Work instruction: Across these entries, how many lines contain the word "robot"? Answer with only the number.

Supplied records:
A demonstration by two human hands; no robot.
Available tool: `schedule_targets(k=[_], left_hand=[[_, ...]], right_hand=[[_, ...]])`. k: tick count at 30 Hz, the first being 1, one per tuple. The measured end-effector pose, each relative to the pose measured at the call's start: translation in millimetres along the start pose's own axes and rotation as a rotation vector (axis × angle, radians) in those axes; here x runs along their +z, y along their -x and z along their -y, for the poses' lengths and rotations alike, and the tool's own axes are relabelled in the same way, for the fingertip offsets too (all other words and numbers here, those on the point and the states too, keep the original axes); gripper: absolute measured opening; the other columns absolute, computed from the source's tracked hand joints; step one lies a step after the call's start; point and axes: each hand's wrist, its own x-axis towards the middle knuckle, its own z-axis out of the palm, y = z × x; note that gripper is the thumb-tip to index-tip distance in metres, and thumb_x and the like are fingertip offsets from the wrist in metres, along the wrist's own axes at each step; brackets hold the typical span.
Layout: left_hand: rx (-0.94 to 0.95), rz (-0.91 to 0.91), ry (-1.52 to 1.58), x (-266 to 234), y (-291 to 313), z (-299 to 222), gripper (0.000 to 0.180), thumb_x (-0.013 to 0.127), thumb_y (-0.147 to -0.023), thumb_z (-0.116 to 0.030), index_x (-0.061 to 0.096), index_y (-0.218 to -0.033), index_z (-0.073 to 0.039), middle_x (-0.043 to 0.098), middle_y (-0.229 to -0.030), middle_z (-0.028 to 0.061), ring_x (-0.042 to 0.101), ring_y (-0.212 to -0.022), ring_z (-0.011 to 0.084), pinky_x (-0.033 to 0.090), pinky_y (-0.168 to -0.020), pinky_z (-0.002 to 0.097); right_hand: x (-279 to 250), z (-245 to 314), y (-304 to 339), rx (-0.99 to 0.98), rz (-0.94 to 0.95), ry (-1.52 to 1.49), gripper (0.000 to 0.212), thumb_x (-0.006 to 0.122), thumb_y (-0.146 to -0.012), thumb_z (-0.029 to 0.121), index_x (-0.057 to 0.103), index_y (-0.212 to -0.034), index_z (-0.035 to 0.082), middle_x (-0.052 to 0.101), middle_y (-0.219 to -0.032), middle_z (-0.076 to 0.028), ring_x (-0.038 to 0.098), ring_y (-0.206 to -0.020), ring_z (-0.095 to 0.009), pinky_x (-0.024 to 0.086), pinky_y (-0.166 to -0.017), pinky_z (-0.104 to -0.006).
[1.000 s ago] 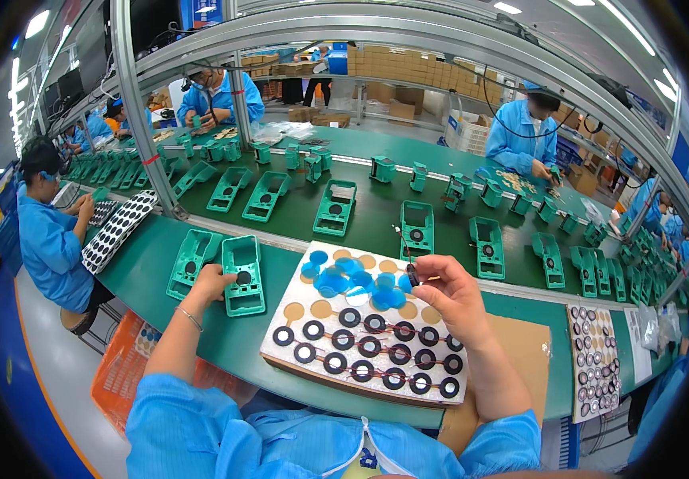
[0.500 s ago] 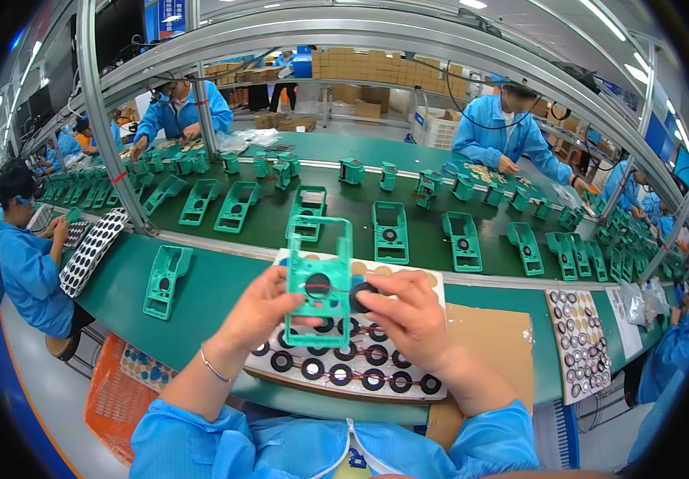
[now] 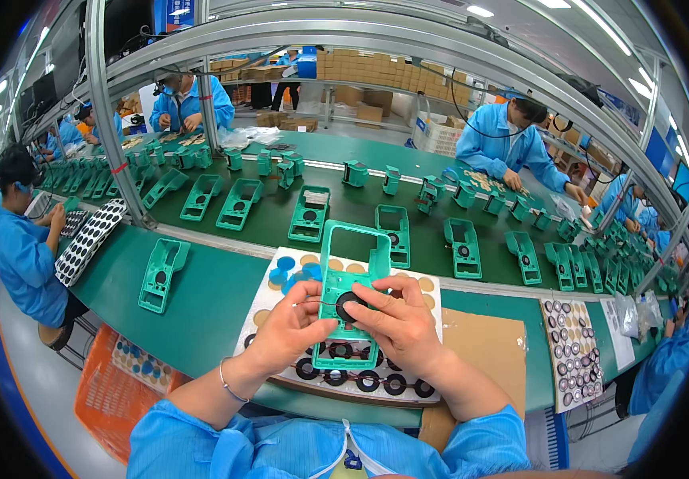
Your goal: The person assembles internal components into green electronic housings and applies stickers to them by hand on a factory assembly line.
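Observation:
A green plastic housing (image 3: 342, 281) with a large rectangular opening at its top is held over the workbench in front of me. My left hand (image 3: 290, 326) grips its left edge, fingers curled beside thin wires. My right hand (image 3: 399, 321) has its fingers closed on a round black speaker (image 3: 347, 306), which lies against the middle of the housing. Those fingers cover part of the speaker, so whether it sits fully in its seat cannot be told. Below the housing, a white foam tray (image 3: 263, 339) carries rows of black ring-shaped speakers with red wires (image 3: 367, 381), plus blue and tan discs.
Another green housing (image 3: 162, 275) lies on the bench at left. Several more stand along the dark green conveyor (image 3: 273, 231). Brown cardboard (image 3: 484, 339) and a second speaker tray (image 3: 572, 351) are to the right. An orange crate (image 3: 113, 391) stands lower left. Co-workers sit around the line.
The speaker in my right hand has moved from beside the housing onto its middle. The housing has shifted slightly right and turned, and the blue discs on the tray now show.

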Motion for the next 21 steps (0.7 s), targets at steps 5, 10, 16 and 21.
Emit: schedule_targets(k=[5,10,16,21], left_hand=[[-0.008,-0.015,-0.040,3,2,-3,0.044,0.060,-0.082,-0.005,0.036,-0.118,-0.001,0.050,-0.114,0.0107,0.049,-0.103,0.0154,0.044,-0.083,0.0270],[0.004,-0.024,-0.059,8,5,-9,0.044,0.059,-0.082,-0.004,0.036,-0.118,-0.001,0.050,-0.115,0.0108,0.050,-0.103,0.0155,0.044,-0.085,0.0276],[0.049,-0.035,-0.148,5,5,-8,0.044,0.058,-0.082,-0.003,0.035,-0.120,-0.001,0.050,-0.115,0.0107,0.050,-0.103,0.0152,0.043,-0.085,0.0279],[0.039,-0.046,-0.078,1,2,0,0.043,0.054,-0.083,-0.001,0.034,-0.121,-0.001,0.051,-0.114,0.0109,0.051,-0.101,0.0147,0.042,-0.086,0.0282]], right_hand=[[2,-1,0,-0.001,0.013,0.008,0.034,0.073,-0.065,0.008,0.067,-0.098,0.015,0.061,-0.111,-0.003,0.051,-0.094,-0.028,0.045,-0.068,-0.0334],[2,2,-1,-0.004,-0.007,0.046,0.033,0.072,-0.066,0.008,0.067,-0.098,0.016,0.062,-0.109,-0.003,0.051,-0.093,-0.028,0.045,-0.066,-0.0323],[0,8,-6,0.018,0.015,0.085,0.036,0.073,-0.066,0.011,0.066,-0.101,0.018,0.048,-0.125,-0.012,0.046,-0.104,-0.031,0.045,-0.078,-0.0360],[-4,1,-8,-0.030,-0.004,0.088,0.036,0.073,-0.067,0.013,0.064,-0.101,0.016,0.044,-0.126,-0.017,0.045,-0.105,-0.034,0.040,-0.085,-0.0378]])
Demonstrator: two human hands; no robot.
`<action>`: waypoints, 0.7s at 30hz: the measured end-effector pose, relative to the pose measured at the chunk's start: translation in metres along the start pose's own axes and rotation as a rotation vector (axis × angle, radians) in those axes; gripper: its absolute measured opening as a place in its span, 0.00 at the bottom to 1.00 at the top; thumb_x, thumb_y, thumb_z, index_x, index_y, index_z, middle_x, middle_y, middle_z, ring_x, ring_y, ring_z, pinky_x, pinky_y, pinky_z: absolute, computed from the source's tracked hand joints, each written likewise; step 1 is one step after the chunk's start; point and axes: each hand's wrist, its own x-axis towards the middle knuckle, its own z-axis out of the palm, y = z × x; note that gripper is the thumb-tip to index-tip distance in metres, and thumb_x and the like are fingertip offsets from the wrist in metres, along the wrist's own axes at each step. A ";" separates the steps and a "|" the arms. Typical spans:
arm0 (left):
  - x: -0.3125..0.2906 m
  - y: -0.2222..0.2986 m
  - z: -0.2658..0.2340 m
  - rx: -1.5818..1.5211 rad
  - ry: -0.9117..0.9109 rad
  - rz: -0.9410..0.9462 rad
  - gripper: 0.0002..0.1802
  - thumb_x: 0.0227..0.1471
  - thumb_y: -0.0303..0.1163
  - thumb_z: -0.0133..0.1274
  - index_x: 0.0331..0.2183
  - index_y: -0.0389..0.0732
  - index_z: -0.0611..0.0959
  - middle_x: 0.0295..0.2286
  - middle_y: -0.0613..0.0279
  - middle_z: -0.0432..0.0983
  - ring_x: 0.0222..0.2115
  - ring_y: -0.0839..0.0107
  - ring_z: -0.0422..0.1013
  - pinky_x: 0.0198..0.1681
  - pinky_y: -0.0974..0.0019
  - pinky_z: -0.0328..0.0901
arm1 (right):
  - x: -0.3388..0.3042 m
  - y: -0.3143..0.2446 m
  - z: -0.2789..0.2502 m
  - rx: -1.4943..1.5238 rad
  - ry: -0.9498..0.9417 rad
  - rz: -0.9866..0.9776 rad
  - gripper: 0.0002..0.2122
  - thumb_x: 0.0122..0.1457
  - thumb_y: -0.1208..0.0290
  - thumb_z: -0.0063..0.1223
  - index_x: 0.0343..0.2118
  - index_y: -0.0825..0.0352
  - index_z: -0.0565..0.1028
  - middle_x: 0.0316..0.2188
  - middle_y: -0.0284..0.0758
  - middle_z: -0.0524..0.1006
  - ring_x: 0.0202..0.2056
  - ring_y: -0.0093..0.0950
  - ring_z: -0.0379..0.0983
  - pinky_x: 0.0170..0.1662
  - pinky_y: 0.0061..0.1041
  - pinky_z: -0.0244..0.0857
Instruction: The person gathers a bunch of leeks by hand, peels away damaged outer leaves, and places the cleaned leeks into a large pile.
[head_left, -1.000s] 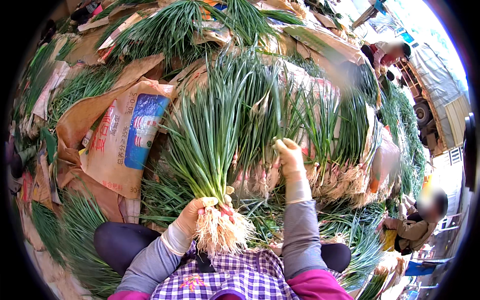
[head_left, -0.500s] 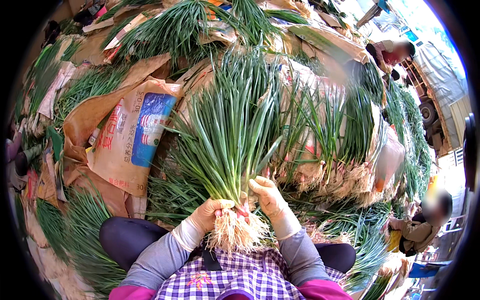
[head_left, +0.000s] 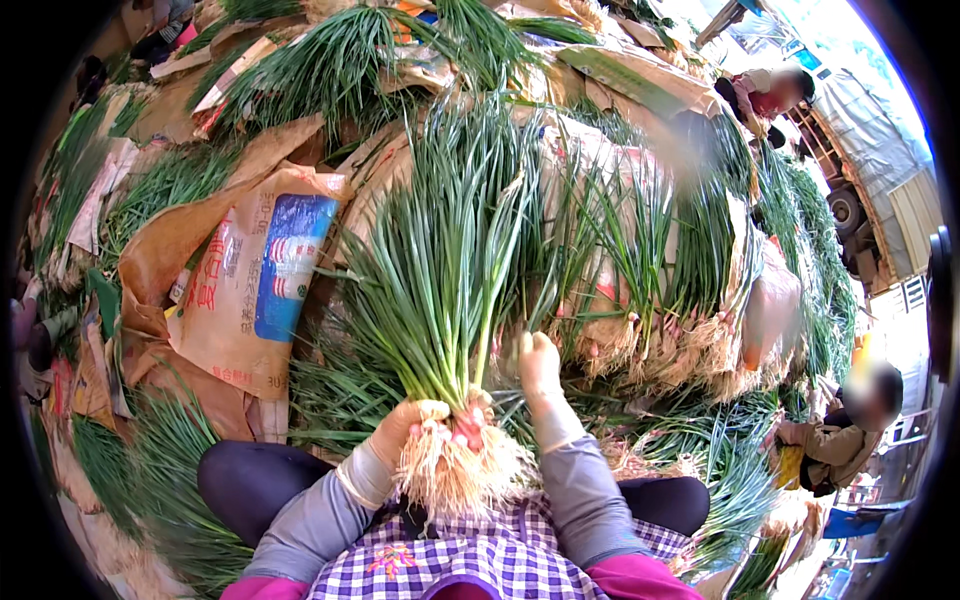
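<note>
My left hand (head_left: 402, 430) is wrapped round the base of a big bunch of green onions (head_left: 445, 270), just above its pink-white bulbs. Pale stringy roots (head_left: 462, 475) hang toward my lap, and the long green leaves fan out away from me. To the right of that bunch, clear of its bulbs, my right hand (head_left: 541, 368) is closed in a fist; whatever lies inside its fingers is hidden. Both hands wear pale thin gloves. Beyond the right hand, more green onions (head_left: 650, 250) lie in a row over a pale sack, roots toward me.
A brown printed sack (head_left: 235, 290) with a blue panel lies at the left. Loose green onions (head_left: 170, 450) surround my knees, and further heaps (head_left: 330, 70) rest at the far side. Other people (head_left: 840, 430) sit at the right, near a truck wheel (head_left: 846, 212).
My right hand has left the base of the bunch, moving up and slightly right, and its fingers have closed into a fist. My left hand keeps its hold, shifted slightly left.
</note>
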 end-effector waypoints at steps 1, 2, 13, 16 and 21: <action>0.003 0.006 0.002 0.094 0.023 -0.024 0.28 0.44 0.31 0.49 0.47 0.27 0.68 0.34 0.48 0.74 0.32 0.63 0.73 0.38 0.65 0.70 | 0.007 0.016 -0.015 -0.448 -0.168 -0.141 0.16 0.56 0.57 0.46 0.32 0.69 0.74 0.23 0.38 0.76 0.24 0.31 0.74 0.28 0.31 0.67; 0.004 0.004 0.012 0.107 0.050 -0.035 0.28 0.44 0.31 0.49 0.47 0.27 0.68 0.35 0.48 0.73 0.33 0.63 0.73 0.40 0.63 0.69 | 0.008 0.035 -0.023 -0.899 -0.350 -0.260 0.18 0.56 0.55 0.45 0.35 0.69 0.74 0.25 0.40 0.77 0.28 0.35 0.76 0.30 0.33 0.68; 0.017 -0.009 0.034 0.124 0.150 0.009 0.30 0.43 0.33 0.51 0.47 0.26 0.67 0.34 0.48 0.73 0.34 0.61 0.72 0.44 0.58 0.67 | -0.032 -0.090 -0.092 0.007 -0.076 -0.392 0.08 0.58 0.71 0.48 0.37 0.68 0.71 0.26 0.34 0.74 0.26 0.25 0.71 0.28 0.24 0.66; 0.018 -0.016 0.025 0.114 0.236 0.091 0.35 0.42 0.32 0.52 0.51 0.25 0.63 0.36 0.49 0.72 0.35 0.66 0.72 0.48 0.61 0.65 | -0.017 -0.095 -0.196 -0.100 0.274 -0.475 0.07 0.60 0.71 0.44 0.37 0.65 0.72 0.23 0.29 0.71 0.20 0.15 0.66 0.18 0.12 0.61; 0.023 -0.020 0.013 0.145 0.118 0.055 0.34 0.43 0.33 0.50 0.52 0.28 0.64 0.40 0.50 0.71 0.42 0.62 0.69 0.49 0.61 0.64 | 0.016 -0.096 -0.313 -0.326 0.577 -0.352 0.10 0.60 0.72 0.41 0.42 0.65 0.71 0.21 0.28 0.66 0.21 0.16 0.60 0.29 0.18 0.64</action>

Answer to the problem: 2